Exercise: Scan the records below for the line containing "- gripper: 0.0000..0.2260" and the line containing "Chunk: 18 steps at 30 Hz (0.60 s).". Copy both, plus every line between, exactly.

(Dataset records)
◆ ◆ ◆ ◆
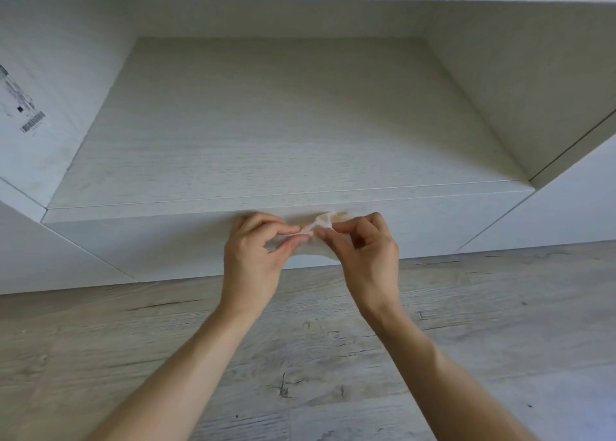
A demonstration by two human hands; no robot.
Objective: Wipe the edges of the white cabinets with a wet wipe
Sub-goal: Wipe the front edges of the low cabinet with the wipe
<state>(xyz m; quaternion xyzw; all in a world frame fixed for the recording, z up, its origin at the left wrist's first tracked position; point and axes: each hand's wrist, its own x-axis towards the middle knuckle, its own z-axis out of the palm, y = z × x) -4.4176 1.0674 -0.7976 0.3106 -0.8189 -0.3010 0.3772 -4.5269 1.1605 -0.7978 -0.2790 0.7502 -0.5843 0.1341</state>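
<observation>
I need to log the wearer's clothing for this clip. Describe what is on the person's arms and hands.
Nothing is worn. Both forearms are bare right down to the bottom edge of the picture, with no sleeves in view. The left hand and right hand have no gloves, rings, watch or bracelets that can be seen. The fingernails look short and unpainted.

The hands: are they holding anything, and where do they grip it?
Both hold one wet wipe. The left hand and right hand each pinch its crumpled upper part between thumb and fingers, just in front of the cabinet edge.
</observation>
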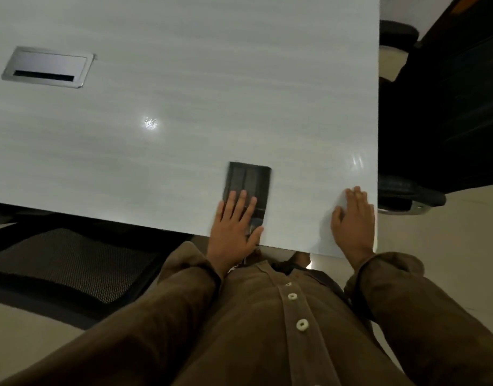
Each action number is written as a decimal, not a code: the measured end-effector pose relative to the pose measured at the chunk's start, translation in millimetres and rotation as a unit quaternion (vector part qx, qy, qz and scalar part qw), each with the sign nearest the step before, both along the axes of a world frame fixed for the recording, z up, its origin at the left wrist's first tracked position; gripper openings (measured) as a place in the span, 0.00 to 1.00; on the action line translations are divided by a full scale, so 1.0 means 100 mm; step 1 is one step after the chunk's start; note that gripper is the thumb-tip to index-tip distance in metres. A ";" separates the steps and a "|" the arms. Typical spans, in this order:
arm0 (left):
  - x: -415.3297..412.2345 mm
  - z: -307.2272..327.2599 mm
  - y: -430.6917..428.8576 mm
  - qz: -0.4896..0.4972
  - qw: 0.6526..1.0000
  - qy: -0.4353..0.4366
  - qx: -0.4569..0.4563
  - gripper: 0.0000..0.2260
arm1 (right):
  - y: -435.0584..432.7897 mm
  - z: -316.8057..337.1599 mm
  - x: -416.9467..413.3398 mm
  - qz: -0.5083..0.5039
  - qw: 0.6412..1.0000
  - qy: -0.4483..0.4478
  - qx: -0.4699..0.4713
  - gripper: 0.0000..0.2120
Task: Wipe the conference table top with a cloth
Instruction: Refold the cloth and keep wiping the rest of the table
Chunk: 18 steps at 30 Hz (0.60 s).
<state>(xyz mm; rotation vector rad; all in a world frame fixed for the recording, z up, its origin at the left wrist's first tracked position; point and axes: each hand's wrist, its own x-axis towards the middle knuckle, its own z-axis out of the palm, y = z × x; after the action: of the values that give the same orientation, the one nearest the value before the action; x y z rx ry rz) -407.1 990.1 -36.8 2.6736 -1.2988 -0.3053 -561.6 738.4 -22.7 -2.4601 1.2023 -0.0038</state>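
My left hand (234,227) flat, fingers straight, pressing the dark cloth (249,181) at the near edge of the table (200,79), right hand (352,218) spread flat on the near right corner

Head camera looks steeply down, close over the table (184,79) corner.

Pale grey-white glossy laminate table top (212,79) w/ faint grain, 1 light glint mid-surface. Far left: silver rectangular metal cable hatch (47,66) set in it. Near edge: dark folded rectangular cloth (248,182) lying flat, left hand (234,227) pressing on it; right hand (352,218) flat on bare top by near-right corner.
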 end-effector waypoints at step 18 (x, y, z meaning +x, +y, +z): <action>2.11 0.16 -0.42 0.089 0.995 0.012 0.043 0.33 | 0.01 0.21 -0.16 0.054 0.991 0.083 0.092 0.32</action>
<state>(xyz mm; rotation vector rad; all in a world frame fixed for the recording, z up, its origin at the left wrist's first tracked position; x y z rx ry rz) -196.4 947.7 -20.8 2.8234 -1.0525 -0.3759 -577.3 739.2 -1.5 -2.3959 1.0813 0.3338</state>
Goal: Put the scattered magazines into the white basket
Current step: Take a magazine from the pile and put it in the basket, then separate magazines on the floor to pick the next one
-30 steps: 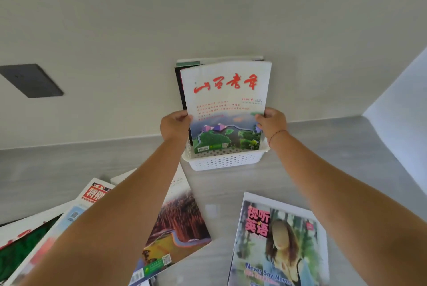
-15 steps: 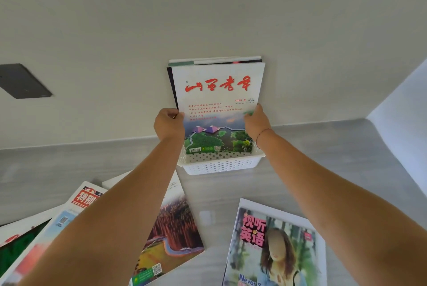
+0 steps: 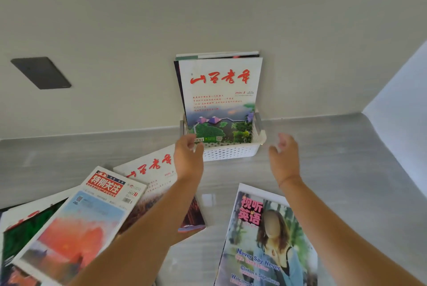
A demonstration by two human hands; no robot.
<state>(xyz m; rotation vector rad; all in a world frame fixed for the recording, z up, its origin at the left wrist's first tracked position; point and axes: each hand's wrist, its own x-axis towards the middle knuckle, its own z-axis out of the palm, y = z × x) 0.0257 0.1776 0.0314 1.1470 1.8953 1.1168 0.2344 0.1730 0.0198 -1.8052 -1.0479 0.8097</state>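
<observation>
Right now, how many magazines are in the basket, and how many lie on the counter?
Magazines in basket: at least 3 (front, dark, top)
Magazines on counter: 4 (red-title, orange, green, English)
Total: at least 7

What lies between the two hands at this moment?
In the head view, the white basket lies between the left hand and the right hand, and a red-titled magazine stands upright inside it.
</observation>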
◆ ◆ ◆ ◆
Answer to this task:
  - gripper: 0.0000..0.2260
arm1 (right):
  - y: -435.0584..432.7897 mm
  - z: -316.8057..337.1599 mm
  - x: -416.9467..413.3398 mm
  - qz: -0.5083..0.5039
  - qw: 0.6412..1.0000
  - qy: -0.4483..0.4478
  - qx: -0.4699..0.4713
  - gripper: 0.0000..0.2120
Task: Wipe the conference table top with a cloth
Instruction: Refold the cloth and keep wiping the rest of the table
Chunk: 18 steps at 30 Hz (0.60 s).

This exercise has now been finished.